On the previous post I told you about my home in Lake Tahoe, California burning to the ground. I took the month of July off to start the rebuilding process and I am now back in the saddle working the remains of the busy summer flying. If any of you have traveled this summer you know how insane it has been, packed airplanes, terminals, taxiways, and jet routes. The hurricane season is back blowing its affects on the Pacific and Caribbean waters. Now matter what happens out there, my job like thousands of other pilots in the left seat is the same, flying countless numbers of people in the safest manner possible. That in itself is fairly mundane and repetitive as it should be. In the middle of this day to day routine the odd things show up at any time.
On my first trip back I saw two things I want to share with you. While taxiing out to takeoff in North Carolina I saw a large group of people around an unmarked white Boeing 737. This is not that unusual for charter operations. A large corporation might fly hundreds of its employees to a vacation destination or military charters fly to anywhere in the world. What got my attention on this one particular group of people was that they were all dressed alike and seemed to look similar. I then noticed that they were all handcuffed and being escorted up the stairs into the jet. It was a large group of prisoners or illegal aliens being taken someplace far away. On scheduled passenger flights it is possible to have an escorted prisoner onboard. You would most probably never notice this as the prisoner and escort are always boarded first and placed in the last row of seats. The prisoner is handcuffed but they usually have a small jacket over their hands that make it look like the person is simply walking with their hands in front of them. The prisoner and escort leave their seats after all other passengers have left the airplane. For the minute possibility of having to evacuate an airplane quickly due to an emergency, a prisoner/passenger is not allowed to have their ankles cuffed to their seat.
On this same flight I did the exterior preflight before we left. As I worked my way around the jet I saw a human organ container on the ground waiting to be loaded into the cargo bay.

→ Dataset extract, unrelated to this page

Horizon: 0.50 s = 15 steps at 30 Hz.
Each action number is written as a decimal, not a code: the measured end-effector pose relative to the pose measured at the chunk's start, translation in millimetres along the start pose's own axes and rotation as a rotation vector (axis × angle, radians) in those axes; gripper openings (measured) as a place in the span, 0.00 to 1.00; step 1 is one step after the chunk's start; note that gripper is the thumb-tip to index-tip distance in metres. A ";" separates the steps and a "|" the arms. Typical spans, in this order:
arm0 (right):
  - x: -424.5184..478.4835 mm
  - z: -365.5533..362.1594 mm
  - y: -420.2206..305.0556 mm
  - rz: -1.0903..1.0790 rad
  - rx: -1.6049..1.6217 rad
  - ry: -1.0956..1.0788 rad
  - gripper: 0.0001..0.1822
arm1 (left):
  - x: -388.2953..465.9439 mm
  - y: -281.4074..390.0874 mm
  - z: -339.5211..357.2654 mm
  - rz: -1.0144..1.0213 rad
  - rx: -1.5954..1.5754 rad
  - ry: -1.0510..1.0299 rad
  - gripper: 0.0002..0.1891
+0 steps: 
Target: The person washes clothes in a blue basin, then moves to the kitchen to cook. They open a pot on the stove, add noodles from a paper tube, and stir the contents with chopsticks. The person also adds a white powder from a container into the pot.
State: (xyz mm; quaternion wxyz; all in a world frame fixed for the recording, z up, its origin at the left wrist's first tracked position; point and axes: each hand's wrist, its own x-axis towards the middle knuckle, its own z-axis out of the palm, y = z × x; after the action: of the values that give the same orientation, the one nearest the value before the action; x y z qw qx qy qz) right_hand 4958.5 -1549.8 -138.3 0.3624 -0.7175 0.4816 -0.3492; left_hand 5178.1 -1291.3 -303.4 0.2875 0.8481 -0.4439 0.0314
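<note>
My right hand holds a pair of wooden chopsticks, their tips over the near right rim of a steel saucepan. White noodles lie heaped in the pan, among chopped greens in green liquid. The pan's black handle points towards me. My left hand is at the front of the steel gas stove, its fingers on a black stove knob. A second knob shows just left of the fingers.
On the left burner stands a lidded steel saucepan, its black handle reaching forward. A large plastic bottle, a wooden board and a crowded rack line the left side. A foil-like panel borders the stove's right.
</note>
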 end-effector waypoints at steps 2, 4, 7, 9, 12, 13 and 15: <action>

Human organs for transplant are carried everyday on commercial airliners all over the world. Human eyes are the only organs that can be carried in the cockpit. Eyes come in a standard sized box about a foot square. Occasionally you receive a time sensitive human organ shipment and are given a special call sign that gives you priority handling on the ground and in the sky. When I was a young copilot I was given a box of eyes by an agent. I took them to the cockpit and asked the captain, “What do I do with these?” He said, “Strap em into the jump seat, we can always use an extra set of eyes to look for traffic.” It’s good to be back. Be Safe, FlyGuy.